Pero la salmuera no es el único efecto indeseado de este proceso. Como aparece en el informe del comité científico, al capturar agua de mar también pueden ser succionados distintos organismos marinos como plancton, microalgas y otras especies pequeñas pero cruciales para la salud del ecosistema costero.
“Muchos organismos expulsan sus esporas y gametos a la columna de agua, y quienes pasan por procesos planctónicos aprovechan este momento para alimentarse o adquirir diferentes formas”, explica Cruces. “Hay algas que pueden estar dos horas en esta fase y otras dos semanas, hasta que se asientan. Si una planta desaladora está absorbiendo agua todo el día, todos los días, la diversidad de la columna de agua se verá afectada”.
Actividades cruciales para la zona, como la pesca y el turismo, dependen de la biodiversidad del sistema costero. “Si no ponemos un ojo en el efecto de las desaladoras, las consecuencias en términos sociales, y no solo ambientales, pueden ser muy potentes”.
Ese riesgo podría disiparse si la obtención del agua de mar para la desalinización se realiza desde zonas más profundas o alejadas de la costa, donde la vida marítima es menos abundante y delicada. “Este tipo de impacto no ocurre en el caso de que la toma sea de tipo subsuperficial”, como se lee en el informe del Comité Científico.

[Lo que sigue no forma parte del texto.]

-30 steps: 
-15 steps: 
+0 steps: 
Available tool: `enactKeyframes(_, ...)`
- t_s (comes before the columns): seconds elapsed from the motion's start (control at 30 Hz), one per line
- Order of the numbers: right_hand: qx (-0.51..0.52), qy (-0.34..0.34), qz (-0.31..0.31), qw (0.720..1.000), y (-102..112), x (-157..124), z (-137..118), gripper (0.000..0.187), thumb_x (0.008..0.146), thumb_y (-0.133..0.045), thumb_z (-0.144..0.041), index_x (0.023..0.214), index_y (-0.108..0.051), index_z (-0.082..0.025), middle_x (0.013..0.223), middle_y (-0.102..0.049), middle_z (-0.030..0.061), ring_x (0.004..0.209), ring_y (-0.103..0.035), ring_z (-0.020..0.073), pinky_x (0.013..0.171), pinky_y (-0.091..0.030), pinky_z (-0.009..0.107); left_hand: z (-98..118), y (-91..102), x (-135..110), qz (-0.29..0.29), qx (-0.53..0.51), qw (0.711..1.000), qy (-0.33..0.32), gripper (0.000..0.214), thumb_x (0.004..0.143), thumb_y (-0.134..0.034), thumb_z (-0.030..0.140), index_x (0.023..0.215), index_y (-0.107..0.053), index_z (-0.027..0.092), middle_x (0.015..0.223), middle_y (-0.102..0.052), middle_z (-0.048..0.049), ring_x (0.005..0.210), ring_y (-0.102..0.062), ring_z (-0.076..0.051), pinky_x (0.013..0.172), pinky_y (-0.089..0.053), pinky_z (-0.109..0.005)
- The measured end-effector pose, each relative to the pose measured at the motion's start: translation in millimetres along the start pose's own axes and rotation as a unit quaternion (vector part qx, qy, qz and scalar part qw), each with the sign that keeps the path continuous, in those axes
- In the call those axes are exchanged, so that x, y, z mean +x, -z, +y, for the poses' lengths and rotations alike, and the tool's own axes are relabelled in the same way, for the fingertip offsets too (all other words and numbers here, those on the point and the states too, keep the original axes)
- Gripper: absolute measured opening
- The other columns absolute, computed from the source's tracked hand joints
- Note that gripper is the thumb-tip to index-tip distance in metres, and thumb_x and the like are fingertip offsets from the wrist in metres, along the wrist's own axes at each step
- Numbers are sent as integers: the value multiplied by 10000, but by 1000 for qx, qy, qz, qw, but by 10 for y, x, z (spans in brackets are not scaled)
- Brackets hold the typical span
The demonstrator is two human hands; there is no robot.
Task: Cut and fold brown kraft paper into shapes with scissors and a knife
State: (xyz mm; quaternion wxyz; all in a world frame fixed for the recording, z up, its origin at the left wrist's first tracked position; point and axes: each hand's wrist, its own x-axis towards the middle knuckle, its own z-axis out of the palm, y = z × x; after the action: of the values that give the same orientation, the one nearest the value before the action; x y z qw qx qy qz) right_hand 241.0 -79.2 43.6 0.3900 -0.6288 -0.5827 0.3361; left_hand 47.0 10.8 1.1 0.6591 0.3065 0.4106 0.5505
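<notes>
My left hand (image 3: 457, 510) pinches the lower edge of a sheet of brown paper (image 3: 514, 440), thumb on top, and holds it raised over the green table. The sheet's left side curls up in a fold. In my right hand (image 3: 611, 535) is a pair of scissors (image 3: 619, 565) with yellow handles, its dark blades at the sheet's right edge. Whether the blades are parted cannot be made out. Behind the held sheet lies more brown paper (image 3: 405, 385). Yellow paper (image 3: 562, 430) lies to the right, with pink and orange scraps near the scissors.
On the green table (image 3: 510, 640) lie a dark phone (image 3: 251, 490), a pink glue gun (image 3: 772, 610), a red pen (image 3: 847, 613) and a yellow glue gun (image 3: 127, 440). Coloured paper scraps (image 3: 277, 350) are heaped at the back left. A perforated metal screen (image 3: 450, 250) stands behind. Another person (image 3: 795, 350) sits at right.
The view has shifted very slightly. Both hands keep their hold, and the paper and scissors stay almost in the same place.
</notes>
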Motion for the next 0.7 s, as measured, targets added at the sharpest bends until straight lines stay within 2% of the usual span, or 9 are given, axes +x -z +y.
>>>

De todas formas, Cruces no es pesimista respecto a la desalinización: sabe que es y será un arma fundamental para combatir la crisis hídrica. Pero hay que optimizar los procesos para evitar sus daños colaterales.
“Hay muchas maneras”, dice. “Se pueden utilizar alarmas tempranas de altas concentraciones, por ejemplo, para que la empresa pueda disolver más la salmuera antes de verterla al mar. O usar estos desechos de salmuera para otro tipo de procesos, en la lógica de la economía circular: hay cultivos de microalgas que toleran altas concentraciones de sal y que podrían ser utilizados para producir compuestos médicos o nutricionales. Esa parte, sí o sí, implica una relación entre academia y empresa que aún no hemos podido alcanzar”.